2-Nefsi levvame: Kişi nefsinin yaptıklarına arada pişmanlık duyduğu nefistir.

3-Nefsi mutmainneh: İyilik nefsi. Devamlı insana iyiliği emreden, öğütleyen nefistir.

4-Nefsi mülhimet: İlahi ilhama mazhar olmuş güzel nefis.

5-Nefsi zekiyye: Üstün nefis.

6-Nefsi raziye: Allah’ın ve kulunun razı olduğu nefis.

7-Nefsi merdiyye: Allah’ın kulundan razı olduğu en yüce, üstün olan nefis.

Demek ki insanda 7 çeşit nefis vardır. Birincisi bizim can düşmanımız olan ve devamlı bizlere kötülüğü emreden doymazcasına günaha batıran nefsi emaremizdir. Diğer altı nefis ise bizim yararımızı amaçlayan, zarardan koruyan iyi nefislerdir.

Burada bize düşen görev, zalim nefse karşı güçlü bir irade, metin bir sabırla bu nefsin tuzaklarına düşmemektir ve daima bizlere iyiliği, güzelliği, hakkı, adaleti, ibadeti tavsiye eden ve Allah’ın razı olduğu işleri yapmamızı emreden güzel nefislerin sesine kulak vermektir. Bunu başaran müminler önce salih (kurtulmuş) sonra takva, sonra Allah’ın sevgili kulu, R.SAV.in hoş ümmeti olma şerefine ererler. Bu dünyada mutlu bir ömür sürerler. İmanla, ameli salihle ahirete göçer, selamete erişir, cennete kavuşurlar. Ne mutlu bunu başaran müminlere.

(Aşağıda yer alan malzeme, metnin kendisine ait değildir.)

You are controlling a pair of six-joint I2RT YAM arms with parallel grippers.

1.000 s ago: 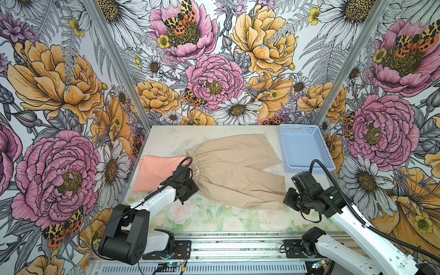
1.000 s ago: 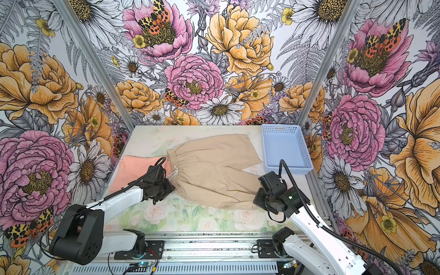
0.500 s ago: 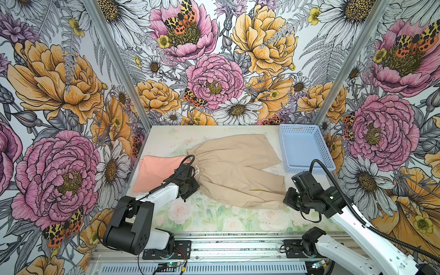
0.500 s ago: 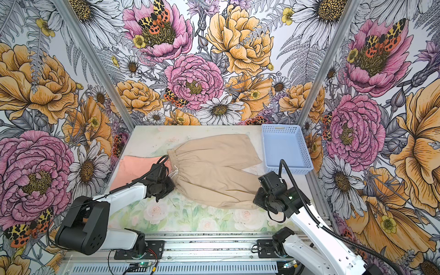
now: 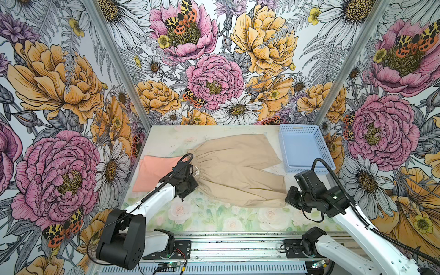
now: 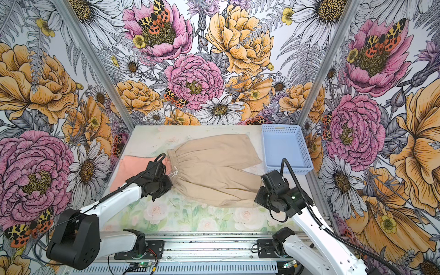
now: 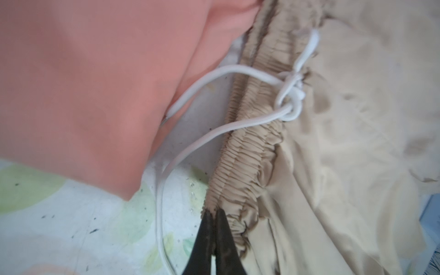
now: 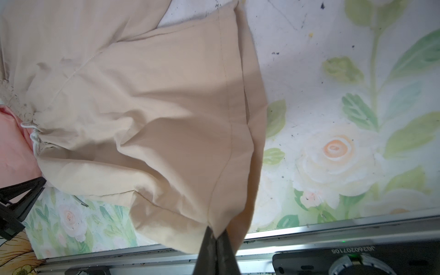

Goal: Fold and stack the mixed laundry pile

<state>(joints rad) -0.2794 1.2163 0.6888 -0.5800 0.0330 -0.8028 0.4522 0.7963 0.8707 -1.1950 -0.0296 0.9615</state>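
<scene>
The beige shorts lie spread flat mid-table, waistband to the left, with a knotted white drawstring. A folded peach-pink T-shirt lies flat just left of them, its print hidden. My left gripper is shut on the near corner of the gathered waistband. At the near right corner, my right gripper is shut on the leg hem, which is lifted slightly off the table.
A light blue perforated basket stands empty at the back right, close behind the right arm. The floral table has bare room along its front. A metal rail runs along the near edge.
The left gripper's jaws have closed onto the shorts' waistband corner. The right arm has held still, gripping the hem.
</scene>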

Şeytan ve nefis, insanları azdıran, onları mutlaka cehenneme sürükleyen ne kadar pis iş varsa onları güzel göstererek, güzel insanları pisliklere bulaştırarak esir ederler. Uyuşturucuya esir olmuş bir kişi nasıl bir acıklı duruma düşmüşse, nefsin ve şeytanın esiri olmuş insanlar da öyle olurlar. Allah cümlemizi korusun. Amin.